KENYA: The planned teachers strike slated for Thursday next week has been called off.

Kenya National Union of Teachers (Knut) officials led by Secretary General Mudzo Nzili said they had called off the industrial action after meeting President Uhuru Kenyatta last evening at State House.

“We have secured the commitment of the President himself, and as a result our intended industrial action is hereby revoked,” he added at a hurriedly convened Press conference at the offices of Labour SecretaryKazungu Kambi at the NSSF Buildings.

The news conference was attended by Knut officials Wilson Sossion (chairman), Albanus Mutisya (national treasurer) and Kambi.

The officials held the briefing after leaving State House where they met with Uhuru over the controversial July pay for teachers that the Government has threatened to withhold over the teachers strike. Sossion said the President had taken over the issue in good faith and sincerity. Uhuru is set to meet with the Knut officials tomorrow as part of the follow-up meeting.

Roll call

Meanwhile, a good number of teachers say they complied with the Government directive of reporting back to school amid the KNUT countrywide strike.

The strike commenced on June 24, with all members of KNUT boycotting classes in all public schools. Following the directive, all public school head teachers were required to take a roll call of all teachers in schools and present to County Teachers Service Commission directors.

In Nakuru County, all teachers immediately reported to work and a list of names was presented to county headquarters and later submitted to TSC headquarters in Nairobi. Kericho TSC director Teresia Mbelase said all data was collected and names submitted to TSC secretary in Nairobi. James Nguroya, Samburu County TSC director said every head teacher in the county complied and names were presented on time. Teachers in other counties including Baringo, Bomet and Narok also complied and learning is ongoing. KNUT officials had vowed to continue with their nationwide strike despite a court order that required them to report back to work and continue negotiating with the Government over pending allowances. However, KNUT National chairman Wilson Sossion declared the cause of the strike was legitimate and that the court ruling was futile.

But things were different in Mombasa, where no primary school teacher turned up for a roll call called by TSC after the Industrial Court outlawed their strike, TSC officials.

And TSC also announced that 587 secondary school teachers reported for the headcount following Government threats to sack them.

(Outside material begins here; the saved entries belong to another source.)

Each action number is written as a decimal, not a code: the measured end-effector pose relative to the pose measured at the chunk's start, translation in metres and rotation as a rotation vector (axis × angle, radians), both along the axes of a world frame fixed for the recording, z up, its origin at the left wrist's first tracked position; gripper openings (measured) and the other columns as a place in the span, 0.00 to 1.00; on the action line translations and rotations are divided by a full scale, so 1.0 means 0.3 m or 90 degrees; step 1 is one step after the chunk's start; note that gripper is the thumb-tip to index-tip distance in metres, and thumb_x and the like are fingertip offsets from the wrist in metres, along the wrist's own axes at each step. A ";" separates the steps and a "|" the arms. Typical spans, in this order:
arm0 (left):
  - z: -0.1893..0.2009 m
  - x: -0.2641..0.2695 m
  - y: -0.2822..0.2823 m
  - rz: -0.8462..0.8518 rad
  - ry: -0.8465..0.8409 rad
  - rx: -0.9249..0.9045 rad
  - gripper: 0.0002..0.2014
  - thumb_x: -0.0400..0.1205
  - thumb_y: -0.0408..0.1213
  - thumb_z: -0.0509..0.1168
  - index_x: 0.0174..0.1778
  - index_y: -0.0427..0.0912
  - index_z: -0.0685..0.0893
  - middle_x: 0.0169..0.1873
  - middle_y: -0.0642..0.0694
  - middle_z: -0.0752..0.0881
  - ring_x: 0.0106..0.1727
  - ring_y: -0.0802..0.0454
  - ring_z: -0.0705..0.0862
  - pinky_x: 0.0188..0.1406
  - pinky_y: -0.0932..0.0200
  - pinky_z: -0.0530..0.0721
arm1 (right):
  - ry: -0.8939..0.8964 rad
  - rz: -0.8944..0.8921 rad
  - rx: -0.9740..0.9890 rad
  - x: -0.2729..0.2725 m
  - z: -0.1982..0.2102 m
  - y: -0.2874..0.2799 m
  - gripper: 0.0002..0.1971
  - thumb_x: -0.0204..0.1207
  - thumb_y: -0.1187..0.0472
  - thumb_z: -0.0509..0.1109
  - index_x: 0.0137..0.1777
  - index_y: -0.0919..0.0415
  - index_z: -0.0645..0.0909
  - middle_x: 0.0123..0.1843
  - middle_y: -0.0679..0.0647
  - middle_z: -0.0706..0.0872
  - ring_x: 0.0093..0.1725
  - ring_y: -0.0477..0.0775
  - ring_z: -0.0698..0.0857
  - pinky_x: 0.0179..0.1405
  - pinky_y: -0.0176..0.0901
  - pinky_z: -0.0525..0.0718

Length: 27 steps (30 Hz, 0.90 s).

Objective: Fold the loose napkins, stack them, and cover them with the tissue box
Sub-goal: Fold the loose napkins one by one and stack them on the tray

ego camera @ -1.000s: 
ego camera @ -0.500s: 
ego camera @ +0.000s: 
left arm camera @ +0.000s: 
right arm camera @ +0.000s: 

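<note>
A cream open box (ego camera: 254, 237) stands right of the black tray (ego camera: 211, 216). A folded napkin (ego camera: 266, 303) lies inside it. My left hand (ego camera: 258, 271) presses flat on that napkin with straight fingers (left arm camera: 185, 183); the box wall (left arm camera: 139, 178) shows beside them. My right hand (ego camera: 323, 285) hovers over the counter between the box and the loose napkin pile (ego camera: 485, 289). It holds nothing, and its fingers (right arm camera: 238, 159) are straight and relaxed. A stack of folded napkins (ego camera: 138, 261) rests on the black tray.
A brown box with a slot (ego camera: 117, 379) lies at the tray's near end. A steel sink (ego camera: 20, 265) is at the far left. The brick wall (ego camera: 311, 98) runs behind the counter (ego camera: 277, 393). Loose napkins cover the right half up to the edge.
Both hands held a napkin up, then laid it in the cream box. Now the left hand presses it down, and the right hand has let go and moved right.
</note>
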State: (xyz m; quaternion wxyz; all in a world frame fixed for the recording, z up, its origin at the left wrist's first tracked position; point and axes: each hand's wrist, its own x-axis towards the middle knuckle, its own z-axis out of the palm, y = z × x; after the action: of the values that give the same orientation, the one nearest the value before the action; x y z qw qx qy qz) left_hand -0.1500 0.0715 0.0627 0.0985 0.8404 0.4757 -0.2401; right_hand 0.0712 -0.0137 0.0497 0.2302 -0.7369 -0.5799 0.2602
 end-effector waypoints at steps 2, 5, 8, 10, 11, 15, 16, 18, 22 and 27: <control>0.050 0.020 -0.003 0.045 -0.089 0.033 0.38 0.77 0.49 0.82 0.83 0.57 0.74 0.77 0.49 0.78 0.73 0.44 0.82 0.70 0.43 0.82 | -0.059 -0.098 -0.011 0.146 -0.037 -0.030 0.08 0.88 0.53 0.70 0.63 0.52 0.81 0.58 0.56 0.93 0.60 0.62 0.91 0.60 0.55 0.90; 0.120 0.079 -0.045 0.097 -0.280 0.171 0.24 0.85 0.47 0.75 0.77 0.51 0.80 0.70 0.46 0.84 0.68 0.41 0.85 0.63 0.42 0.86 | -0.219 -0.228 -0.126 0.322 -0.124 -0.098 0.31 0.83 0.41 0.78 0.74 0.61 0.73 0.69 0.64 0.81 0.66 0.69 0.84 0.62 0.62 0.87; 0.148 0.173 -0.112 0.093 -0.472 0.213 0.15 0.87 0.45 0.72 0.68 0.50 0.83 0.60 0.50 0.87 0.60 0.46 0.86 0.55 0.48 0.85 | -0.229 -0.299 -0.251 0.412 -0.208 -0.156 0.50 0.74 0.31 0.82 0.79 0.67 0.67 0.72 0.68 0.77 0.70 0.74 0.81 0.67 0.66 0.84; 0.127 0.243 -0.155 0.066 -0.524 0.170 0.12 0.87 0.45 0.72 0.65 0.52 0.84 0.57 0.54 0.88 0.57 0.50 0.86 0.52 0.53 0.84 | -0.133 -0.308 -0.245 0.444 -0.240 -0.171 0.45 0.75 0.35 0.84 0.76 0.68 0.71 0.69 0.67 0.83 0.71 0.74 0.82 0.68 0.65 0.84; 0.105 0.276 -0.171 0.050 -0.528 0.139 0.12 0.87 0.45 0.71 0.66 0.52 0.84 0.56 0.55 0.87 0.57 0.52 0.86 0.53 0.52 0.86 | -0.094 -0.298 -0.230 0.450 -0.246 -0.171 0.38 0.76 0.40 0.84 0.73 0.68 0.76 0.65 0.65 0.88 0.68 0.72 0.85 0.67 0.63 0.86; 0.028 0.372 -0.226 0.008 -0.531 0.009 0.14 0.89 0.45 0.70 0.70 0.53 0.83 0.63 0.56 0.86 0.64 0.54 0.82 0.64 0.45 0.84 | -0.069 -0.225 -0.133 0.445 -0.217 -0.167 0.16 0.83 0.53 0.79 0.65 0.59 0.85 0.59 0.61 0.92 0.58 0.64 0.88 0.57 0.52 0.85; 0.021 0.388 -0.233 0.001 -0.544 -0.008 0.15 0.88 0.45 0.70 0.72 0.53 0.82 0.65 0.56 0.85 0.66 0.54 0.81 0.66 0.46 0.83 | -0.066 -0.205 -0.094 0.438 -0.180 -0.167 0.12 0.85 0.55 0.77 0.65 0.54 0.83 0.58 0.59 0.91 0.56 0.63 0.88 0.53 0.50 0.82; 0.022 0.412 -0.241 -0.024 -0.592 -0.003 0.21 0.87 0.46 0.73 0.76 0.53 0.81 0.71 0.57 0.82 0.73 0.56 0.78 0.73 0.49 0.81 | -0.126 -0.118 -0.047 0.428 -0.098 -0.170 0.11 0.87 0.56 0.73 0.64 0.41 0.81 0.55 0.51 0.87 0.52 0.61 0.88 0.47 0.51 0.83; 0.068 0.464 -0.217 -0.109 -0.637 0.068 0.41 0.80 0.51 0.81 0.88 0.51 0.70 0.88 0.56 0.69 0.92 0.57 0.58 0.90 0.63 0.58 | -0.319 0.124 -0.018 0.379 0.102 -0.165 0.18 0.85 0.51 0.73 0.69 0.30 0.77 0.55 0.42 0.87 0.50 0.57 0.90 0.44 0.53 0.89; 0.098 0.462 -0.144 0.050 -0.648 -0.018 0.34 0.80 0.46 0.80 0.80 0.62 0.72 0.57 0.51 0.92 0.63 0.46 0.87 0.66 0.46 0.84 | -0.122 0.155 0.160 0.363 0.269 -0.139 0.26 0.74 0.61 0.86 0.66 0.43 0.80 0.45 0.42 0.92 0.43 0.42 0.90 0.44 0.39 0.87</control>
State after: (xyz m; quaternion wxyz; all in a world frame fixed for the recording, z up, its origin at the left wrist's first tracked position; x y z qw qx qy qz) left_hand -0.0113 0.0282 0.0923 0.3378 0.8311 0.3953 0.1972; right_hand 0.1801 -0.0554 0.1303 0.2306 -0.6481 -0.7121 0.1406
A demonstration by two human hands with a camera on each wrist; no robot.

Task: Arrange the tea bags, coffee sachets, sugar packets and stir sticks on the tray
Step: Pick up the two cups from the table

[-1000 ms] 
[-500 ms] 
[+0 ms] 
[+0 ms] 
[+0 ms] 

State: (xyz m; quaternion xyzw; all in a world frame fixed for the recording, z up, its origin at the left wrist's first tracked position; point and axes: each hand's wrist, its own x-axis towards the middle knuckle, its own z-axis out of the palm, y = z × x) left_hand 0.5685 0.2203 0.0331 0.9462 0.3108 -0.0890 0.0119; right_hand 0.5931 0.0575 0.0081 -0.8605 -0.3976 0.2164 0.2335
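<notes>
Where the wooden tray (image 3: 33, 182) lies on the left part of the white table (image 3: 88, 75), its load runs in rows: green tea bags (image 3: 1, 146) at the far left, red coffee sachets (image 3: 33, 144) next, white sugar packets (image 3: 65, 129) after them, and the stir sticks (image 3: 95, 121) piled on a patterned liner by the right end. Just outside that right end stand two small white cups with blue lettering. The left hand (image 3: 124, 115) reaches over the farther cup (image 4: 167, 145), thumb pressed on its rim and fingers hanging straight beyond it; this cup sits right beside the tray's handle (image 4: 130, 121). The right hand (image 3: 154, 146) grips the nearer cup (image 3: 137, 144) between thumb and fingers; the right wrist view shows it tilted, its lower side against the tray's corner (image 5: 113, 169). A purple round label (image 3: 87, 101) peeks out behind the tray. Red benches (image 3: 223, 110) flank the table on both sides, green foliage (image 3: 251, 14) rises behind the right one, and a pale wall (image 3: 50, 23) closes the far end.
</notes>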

On Friday, Knut branch in Mombasa announced it has 2,500 members and threatened to call a strike to protest any attempts to deduct pay for members who went on strike in June and July.

In Central, about 20,000 teachers are going to be affected by the Government move to deny them July salaries. In Nyeri, about 4,000 teachers will miss their salaries after defying the court order to resume duty. According to the local Knut Executive Secretary Mutahi Kahiga, all the union members in the county will be affected.

Nyeri TSC Director Kinoti Imanyara said his office has the exact numbers of teachers who did not attend school during the strike.

“During the strike, TSC field officers were conducting roll calls in all public schools. Majority of those to be affected are primary school teachers,” said Mr Imanyara.

In the neighbouring Nyandarua County, some 4,200 teachers will miss their salaries. Nyandarua TSC director Ritah Wahome said only school heads; their deputies and teachers employed by parents were in school during the strike.

Local Knut official Michael Chege said since all union members participated in the strike, the directive would affect many.

“This is trying to punish teachers for participating in industrial action provided for in the Constitution. It is very unfair,” said Chege.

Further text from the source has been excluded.